So I have been thinking about this a lot recently, especially having just partaken in 12.5 days of one of the world’s biggest races… TV coverage of cycling, live-feeds, everything involving WATCHING a bike race from afar… It is all kind of, well, bland. Sure some races are thoroughly captivating, and I am the first one to sit down for hours and watch a Tour de France stage.
I’m just saying. I usually fall asleep with about 60km to go and wake up with 20km to go.
I absolutely love this sport, don’t get me wrong. I just feel that there is so much going on that no one knows about.
IN a bike race, I am lucky if I am bored. There is a constant fight to get to the front, to group together with teammates. There is action 100% of the time, but on TV you don’t see any of that. You have to be IN the race to really know what it is we are doing, and what makes bike racing so exciting.
Take the start for example. Especially in the latter stages of a grand tour, everyone who is capable of going in a breakaway WILL try to go in a breakaway because those late race breakaways usually end up staying to the finish–key word: CAPABLE. The most attacking that happens in a race happens at the beginning. The hardest hour of a bike race is usually the first hour, or the last hour. Why don’t we show that on TV? Let me tell you, it would be pretty exciting. When you have riders and teams with strict orders to get into a breakaway and they miss it? Well then they have to chase it down. If they manage to chase it down, the chaos starts again. No matter what the road surface is like, if the profile is flat, hilly or mountainous, there will be a solid chunk fo time where riders are attacking left and right to try and get away. Even when I watch a race on TV and see a breakaway of 20 guys I forget how difficult it must have been just for them to get INTO that break. We talk about breakaways like they are these easy-to-enter, optional things–as if some riders wake up in the morning and say ‘I think I am going to go in the break today.’

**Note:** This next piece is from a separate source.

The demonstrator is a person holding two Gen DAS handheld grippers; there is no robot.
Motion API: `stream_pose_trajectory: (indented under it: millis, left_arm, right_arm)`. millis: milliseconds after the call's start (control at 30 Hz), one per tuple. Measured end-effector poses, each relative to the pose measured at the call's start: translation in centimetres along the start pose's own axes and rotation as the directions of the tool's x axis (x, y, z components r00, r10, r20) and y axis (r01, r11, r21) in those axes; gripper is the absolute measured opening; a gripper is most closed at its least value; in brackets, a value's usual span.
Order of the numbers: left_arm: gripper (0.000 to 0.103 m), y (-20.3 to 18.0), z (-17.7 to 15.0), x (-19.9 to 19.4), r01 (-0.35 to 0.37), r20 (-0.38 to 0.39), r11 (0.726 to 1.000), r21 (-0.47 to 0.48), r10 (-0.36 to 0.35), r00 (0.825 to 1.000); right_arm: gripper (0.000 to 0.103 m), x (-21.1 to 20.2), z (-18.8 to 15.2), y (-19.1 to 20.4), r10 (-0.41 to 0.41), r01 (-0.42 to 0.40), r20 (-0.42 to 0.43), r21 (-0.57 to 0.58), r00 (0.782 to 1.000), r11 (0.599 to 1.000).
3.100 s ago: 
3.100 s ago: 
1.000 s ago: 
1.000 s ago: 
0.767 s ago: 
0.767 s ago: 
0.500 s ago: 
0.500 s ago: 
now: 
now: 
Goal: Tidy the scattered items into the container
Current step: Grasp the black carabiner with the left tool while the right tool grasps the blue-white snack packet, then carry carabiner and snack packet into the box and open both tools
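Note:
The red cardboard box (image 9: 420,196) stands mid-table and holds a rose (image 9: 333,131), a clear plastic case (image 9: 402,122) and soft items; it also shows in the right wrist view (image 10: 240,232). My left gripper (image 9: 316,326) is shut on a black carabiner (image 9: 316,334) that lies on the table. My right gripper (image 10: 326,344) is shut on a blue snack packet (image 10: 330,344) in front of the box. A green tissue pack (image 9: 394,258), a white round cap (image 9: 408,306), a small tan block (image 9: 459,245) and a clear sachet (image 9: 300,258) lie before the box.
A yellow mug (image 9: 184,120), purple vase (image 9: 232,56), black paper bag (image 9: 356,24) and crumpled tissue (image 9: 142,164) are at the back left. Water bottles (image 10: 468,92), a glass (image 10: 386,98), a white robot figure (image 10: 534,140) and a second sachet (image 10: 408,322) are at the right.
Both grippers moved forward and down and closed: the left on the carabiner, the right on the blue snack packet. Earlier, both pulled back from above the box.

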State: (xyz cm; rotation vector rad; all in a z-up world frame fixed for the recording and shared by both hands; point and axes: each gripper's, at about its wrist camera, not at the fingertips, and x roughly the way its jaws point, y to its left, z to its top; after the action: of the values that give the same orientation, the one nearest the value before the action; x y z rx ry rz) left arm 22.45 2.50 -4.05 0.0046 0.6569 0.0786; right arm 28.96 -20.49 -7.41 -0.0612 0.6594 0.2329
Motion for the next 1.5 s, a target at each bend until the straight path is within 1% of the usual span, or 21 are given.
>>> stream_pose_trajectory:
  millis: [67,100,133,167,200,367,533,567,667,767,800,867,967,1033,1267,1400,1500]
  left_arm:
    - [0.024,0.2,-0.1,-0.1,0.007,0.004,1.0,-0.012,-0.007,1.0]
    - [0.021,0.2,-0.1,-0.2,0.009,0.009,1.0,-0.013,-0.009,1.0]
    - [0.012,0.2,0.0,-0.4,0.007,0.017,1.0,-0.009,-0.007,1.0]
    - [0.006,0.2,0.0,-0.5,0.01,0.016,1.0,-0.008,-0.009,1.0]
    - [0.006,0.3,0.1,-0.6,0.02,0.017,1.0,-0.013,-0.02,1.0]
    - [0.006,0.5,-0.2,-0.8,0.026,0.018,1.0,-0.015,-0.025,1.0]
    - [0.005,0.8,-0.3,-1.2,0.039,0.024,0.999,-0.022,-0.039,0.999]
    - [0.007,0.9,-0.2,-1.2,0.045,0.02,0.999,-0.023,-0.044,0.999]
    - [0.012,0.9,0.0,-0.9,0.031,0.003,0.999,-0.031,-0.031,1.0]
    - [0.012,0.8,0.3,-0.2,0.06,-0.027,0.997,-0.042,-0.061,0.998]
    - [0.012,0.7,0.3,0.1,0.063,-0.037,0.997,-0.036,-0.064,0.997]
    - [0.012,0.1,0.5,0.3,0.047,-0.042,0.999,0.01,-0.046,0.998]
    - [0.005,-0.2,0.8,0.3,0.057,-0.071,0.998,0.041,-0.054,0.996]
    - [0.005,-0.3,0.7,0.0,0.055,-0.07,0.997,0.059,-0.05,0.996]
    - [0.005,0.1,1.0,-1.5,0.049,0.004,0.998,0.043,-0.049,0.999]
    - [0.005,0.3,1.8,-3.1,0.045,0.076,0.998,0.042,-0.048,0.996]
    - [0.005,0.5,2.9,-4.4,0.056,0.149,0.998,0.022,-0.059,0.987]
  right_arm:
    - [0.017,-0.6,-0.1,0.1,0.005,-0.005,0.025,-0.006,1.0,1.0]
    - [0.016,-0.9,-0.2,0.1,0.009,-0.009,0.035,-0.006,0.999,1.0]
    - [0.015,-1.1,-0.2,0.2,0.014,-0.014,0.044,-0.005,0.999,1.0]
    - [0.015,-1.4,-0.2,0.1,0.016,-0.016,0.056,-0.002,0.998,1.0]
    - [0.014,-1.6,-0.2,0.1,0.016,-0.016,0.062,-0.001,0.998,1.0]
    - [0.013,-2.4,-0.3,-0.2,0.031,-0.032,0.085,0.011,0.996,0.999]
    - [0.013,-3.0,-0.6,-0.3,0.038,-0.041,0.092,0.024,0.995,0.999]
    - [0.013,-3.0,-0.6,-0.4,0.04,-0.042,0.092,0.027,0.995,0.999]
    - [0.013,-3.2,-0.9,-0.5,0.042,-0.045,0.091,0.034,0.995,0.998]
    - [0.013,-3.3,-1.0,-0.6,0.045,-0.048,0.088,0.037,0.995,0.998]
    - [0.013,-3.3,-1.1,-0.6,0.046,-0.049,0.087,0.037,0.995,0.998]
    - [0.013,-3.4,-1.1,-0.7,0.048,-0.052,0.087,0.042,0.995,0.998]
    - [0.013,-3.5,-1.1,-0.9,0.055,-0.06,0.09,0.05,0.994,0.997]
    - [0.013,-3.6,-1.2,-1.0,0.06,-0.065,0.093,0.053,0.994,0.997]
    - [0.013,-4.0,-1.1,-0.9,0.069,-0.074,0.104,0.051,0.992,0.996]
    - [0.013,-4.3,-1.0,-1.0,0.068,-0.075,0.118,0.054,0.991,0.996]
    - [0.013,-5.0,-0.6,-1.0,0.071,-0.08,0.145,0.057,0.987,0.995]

It takes serious timing skills, some luck, and a big engine to get into a breakaway.
I think one thing that would be cool is if we had on-bike cameras like MotoGP, as well as microphones on some riders. How else could the public be able to appreciate the risks we take every day…like on descents? From the helicopter or the moto it is pretty hard to tell. How cool would it have been to show the 4-up Liquigas attack on the DESCENT in stage 6 that Peter Sagan won from THEIR perspective. Or from the perspective of the riders behind them?? What about sprint stages? What if you could be onboard Mark Cavendish’s bike as he weaved through the pack with his HTC train en route to winning on the Champs-Elysees in the Tour de France?
What if you could hear a team director giving orders, and watch that team respond to those orders directly in front of you on your TV? If you could hear a team leader yelling orders in desperate times–if you could hear the deafening roar of fans on, say, the Mur de Huy in Fleche Wallone–if you could hear riders yelling at each other, SEE riders bumping and pushing each other, jockeying for position–it happens ALL DAY!
Yeah…some ideas. This sport has so much potential and already an amazing fan base for its content on TV. I was fortunate as a kid to go to the Tour with my family and follow for a couple days–which ended up being one of the reasons I got into this sport. That energy that surrounds a bike race is incredible. If only we could harness it and make it more publicly available!!!